Required action:
Everything from the line holding "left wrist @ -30" to the end of the listing below should be copied exactly, line for line, minus the pictures.

[Start of Attachment]

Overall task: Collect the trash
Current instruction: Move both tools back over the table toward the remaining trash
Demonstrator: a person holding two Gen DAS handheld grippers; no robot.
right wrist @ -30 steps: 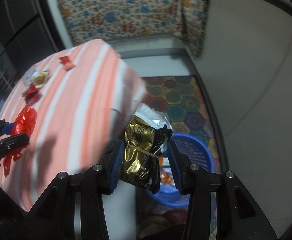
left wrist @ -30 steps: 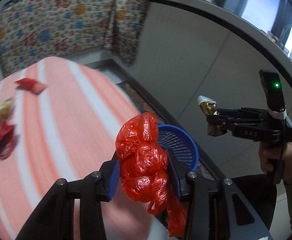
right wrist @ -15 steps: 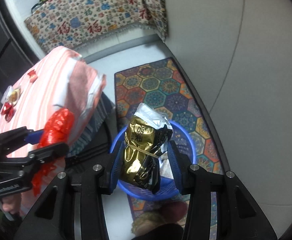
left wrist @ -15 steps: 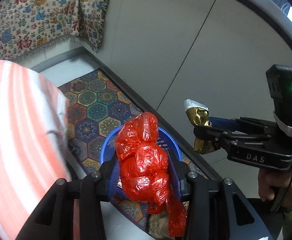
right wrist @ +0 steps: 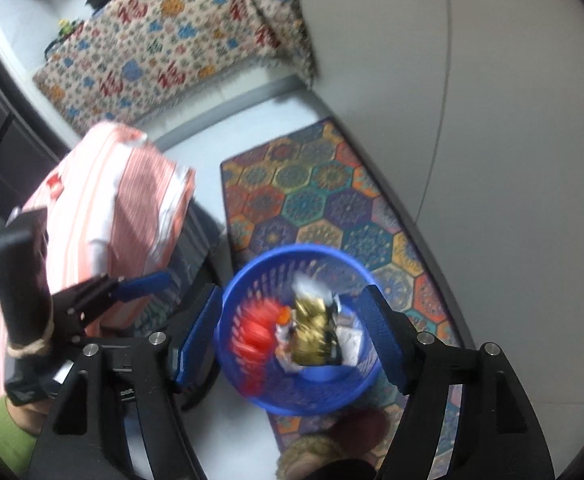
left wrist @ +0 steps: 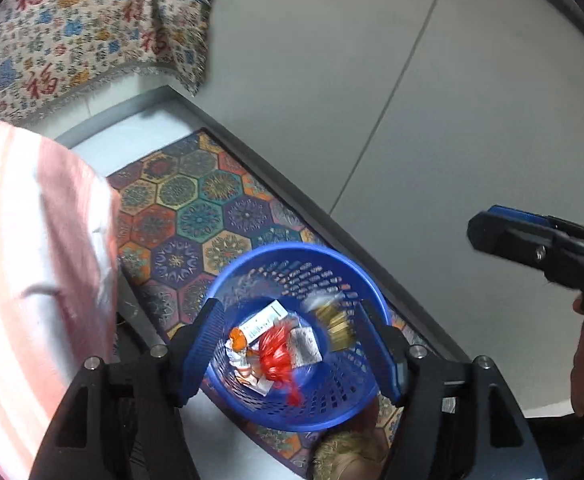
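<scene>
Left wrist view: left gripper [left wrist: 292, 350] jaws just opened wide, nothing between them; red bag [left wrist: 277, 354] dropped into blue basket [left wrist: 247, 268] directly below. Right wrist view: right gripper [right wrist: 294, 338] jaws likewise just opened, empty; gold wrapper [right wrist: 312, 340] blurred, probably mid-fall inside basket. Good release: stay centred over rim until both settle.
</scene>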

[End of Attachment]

Task output:
left wrist @ -30 steps: 
right wrist @ -15 steps: 
left wrist @ -15 steps: 
right wrist @ +0 steps: 
left wrist @ +0 steps: 
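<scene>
Left wrist view: left gripper [left wrist: 292, 350] jaws just opened wide, nothing between them; red bag [left wrist: 277, 354] dropped into blue basket [left wrist: 247, 268] directly below. Right wrist view: right gripper [right wrist: 294, 338] jaws likewise just opened, empty; gold wrapper [right wrist: 312, 340] blurred, probably mid-fall inside basket. Good release: stay centred over rim until both settle.
</scene>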

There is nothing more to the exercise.